Once the posters are up, Rosemary and Kate go for a swim. Rosemary invited her, and Kate had been surprised by how pleased she was at the invitation
. She can’t remember the last time someone asked her to do something with them.
In the changing room Kate takes her clothes off to reveal her swimsuit underneath. When she turns around, Rosemary is naked, talking to another woman whom Kate guesses is in her late sixties. This woman is naked, too, except for a pink swimming cap. Rosemary and the woman start to laugh, holding on to each other’s arms as their wrinkled naked bodies shake with laughter.
They see Kate watching them, hugging her arms awkwardly around herself.
“Sorry, Kate, this is Hope,” says Rosemary. “We used to work together.”
“Lovely to meet you,” says Hope, reaching out to shake Kate’s hand with both of hers.
Kate never thought she would find herself shaking hands with a naked sixtysomething woman. She doesn’t know where to look.
“Rosemary has told me all about you,” says Hope as Rosemary turns to change.
“It’s lovely to meet you too,” says Kate.
She waits while Rosemary gets ready. Eventually she turns round in her swimsuit, holding her cap and goggles in her hand.
“Come on, we’d better go.”
“And I’d better get dry and dressed,” says Hope. “Enjoy the water, it’s cool this morning but lovely.”
“See you soon, dear,” says Rosemary. Kate says goodbye to Hope and follows Rosemary onto the pool deck, making sure to stay at Rosemary’s side.

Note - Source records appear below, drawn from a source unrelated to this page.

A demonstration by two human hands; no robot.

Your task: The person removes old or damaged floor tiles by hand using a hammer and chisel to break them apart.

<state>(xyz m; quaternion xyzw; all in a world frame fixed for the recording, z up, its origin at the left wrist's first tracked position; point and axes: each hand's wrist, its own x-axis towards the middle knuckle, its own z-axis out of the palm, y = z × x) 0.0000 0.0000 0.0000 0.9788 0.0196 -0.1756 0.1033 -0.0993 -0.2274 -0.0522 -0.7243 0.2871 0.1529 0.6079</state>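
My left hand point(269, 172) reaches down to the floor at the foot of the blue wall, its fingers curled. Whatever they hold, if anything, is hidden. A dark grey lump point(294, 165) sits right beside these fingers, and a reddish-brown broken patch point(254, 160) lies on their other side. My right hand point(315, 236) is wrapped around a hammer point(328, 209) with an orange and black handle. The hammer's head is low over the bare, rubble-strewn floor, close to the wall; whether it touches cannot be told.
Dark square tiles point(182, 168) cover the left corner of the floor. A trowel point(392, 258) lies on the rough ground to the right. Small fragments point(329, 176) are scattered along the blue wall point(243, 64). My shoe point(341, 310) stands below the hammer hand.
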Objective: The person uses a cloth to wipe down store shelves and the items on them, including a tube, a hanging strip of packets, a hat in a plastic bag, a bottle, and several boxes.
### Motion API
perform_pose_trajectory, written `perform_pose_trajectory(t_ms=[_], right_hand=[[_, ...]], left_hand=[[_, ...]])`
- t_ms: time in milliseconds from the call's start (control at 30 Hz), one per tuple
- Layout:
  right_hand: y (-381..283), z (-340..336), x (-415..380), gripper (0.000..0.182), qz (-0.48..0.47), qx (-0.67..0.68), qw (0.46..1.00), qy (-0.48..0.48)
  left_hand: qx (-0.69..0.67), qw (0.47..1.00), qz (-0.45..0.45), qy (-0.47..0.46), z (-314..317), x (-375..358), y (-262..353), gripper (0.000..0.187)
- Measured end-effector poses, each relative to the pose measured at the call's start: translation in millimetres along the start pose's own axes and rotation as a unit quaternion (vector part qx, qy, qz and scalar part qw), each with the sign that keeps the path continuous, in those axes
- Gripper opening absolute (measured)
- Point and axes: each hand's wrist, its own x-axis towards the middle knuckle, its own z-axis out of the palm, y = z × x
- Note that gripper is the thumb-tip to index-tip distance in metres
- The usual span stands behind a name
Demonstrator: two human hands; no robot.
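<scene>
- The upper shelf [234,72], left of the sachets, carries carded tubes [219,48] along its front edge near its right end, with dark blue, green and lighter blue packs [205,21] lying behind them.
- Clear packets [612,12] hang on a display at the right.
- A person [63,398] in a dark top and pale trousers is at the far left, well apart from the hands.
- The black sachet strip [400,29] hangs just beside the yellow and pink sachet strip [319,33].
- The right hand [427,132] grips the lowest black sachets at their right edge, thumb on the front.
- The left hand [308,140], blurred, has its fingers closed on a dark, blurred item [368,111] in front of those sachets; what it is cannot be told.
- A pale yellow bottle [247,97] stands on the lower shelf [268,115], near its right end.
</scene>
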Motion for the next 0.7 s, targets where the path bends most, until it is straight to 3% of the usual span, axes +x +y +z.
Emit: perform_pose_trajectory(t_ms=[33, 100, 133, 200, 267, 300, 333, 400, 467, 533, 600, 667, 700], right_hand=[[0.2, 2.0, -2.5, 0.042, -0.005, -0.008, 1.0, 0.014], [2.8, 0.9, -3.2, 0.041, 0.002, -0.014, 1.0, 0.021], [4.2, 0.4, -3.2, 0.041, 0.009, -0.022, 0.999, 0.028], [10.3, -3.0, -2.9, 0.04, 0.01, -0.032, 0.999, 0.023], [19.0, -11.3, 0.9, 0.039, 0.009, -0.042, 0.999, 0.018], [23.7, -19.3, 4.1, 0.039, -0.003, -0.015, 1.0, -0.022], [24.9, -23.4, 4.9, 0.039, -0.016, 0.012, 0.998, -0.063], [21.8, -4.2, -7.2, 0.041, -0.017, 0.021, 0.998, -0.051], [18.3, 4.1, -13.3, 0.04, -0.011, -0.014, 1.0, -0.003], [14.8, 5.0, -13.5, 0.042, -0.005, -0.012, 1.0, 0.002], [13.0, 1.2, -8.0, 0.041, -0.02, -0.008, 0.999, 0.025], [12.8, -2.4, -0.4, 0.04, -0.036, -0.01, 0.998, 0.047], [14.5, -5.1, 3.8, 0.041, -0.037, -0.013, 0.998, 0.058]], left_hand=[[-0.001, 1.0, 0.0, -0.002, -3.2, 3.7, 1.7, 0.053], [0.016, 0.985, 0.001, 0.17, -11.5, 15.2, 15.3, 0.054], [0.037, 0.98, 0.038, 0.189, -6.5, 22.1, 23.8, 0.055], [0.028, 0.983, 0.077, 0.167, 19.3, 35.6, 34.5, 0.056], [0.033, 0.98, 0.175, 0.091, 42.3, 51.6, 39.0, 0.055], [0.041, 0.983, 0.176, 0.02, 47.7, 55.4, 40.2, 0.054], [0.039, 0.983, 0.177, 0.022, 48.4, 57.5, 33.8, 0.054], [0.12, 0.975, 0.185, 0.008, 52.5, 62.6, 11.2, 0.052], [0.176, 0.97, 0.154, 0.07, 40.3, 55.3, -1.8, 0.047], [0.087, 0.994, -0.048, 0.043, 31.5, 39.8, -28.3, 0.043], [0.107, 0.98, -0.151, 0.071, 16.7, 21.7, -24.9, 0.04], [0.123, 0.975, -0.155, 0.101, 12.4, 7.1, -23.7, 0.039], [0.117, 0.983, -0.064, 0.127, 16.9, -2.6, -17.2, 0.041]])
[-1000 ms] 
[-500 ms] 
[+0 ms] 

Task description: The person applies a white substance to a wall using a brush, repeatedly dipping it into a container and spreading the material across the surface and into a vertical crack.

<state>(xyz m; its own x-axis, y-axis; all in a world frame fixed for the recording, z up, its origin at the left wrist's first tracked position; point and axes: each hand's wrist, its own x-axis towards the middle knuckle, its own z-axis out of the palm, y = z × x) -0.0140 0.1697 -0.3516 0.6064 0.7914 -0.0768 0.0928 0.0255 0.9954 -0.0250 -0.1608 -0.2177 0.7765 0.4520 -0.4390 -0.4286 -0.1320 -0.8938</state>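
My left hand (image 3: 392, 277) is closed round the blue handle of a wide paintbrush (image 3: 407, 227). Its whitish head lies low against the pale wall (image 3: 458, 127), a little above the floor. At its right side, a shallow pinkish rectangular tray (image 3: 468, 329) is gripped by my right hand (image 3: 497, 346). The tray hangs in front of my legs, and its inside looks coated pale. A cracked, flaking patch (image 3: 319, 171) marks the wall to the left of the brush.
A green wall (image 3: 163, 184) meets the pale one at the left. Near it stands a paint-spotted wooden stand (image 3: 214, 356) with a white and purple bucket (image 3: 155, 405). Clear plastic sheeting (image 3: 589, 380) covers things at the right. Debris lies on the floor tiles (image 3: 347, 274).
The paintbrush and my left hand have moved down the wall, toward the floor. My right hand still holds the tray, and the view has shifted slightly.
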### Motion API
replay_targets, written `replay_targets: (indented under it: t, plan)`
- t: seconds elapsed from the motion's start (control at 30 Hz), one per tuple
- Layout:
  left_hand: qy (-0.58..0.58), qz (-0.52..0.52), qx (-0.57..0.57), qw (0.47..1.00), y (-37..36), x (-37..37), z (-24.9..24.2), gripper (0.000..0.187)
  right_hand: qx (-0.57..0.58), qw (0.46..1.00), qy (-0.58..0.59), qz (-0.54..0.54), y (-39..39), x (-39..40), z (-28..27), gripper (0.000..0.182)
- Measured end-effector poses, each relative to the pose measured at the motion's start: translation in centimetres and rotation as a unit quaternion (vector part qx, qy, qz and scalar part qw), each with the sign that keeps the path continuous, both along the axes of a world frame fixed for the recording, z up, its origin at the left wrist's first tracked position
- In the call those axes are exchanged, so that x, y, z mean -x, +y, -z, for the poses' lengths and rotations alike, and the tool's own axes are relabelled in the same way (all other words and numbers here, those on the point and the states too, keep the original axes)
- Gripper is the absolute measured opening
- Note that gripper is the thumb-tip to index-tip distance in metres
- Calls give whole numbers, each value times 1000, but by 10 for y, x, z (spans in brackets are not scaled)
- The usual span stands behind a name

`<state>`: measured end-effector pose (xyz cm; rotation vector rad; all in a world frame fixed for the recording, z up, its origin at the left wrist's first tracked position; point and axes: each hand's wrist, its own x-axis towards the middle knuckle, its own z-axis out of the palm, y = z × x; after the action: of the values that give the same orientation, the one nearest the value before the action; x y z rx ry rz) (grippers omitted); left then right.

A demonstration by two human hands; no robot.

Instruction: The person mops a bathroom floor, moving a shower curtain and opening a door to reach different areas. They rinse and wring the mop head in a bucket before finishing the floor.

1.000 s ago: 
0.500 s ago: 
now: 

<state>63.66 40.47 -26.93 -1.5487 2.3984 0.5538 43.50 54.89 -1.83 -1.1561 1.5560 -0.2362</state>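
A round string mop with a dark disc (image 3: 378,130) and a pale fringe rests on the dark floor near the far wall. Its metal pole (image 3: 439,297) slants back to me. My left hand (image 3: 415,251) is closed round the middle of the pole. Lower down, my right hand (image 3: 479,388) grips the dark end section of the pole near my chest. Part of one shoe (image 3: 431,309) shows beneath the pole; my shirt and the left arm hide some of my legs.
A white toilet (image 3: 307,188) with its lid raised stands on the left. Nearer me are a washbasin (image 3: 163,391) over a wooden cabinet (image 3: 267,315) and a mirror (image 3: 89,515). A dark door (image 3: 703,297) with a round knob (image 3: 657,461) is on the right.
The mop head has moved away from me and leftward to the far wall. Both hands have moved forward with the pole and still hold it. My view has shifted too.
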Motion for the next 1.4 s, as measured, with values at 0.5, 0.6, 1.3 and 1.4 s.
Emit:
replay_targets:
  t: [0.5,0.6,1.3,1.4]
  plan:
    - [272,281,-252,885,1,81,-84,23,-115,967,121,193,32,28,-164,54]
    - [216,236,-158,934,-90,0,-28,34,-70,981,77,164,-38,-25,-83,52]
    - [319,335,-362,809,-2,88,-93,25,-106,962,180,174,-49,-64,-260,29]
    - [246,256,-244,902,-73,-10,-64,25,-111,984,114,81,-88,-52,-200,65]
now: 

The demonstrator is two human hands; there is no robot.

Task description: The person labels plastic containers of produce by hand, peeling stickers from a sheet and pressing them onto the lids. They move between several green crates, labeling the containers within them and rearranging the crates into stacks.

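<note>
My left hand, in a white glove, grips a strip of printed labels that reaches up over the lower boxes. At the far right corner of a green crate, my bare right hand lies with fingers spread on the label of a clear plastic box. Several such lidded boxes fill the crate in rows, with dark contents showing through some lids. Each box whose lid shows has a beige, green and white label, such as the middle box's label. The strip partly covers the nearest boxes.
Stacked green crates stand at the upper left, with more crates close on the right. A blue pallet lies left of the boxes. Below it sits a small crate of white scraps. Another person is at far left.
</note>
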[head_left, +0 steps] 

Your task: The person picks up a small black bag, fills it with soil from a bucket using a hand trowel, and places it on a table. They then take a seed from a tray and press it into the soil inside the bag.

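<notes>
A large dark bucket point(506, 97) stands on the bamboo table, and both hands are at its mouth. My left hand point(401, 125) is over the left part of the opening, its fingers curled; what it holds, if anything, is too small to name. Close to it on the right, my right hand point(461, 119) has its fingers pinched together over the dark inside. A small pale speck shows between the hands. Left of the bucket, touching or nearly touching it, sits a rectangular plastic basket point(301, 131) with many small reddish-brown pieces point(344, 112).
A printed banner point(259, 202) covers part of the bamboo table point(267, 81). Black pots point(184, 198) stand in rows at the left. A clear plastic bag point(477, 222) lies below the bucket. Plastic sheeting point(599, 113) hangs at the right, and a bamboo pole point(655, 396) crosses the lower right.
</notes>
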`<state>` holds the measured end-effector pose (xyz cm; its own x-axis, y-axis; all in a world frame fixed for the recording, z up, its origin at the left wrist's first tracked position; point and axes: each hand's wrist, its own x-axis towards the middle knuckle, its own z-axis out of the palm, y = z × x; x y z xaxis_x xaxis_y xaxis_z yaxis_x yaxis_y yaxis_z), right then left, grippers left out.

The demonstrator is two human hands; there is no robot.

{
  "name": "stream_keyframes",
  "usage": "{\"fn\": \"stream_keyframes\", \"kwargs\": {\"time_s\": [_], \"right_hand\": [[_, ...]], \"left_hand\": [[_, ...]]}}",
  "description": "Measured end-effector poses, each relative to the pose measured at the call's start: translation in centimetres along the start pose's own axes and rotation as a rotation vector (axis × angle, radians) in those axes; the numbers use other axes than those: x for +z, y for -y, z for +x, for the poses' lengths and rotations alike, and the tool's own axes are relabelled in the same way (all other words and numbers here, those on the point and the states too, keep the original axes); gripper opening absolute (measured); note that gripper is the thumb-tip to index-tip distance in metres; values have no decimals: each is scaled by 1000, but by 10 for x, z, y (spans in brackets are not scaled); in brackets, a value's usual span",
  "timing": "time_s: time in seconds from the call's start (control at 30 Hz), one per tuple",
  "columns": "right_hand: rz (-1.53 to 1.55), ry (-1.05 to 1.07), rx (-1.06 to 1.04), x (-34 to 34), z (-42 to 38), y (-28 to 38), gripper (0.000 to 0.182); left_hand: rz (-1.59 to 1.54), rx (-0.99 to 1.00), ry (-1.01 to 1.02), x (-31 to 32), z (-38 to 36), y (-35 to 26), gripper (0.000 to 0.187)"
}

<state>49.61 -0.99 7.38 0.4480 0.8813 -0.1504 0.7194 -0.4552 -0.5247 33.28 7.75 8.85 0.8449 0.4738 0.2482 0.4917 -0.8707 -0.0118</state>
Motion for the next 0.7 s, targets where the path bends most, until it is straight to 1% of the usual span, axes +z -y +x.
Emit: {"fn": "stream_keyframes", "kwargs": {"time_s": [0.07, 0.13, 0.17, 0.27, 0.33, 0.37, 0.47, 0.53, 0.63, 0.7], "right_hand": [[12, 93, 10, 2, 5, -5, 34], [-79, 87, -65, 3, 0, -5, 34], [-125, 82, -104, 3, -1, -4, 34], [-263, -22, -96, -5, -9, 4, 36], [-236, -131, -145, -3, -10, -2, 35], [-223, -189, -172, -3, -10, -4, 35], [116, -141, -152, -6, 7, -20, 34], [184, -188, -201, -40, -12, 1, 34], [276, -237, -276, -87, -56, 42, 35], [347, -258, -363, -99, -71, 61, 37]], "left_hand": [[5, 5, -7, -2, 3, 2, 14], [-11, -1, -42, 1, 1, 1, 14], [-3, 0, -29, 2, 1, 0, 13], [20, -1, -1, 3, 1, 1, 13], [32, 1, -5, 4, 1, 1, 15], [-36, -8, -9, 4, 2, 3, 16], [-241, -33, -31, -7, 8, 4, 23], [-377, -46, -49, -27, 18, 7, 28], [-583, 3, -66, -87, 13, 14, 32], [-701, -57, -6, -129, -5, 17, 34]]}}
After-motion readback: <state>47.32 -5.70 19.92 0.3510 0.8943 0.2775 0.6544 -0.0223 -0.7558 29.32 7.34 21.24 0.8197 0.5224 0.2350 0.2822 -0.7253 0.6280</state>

“You don’t need to wait for me,” Rosemary says.
“I sprained my ankle recently, I can’t walk any faster.”
“I don’t believe you.”
“Then don’t believe me.”
They arrive at the edge together. Rosemary holds on to the ladder for support.
“I’d prefer it if you didn’t watch,” she says.
There is a creaking, a pause, and a slight splash. When Kate turns around Rosemary is in the water, putting her cap and goggles on and splashing water onto her shoulders. Kate climbs down and joins her. Hope was right: the water is chilly but deliciously so. As the cold surrounds her body Kate takes a deep breath and feels something inside her stretching and coming to life.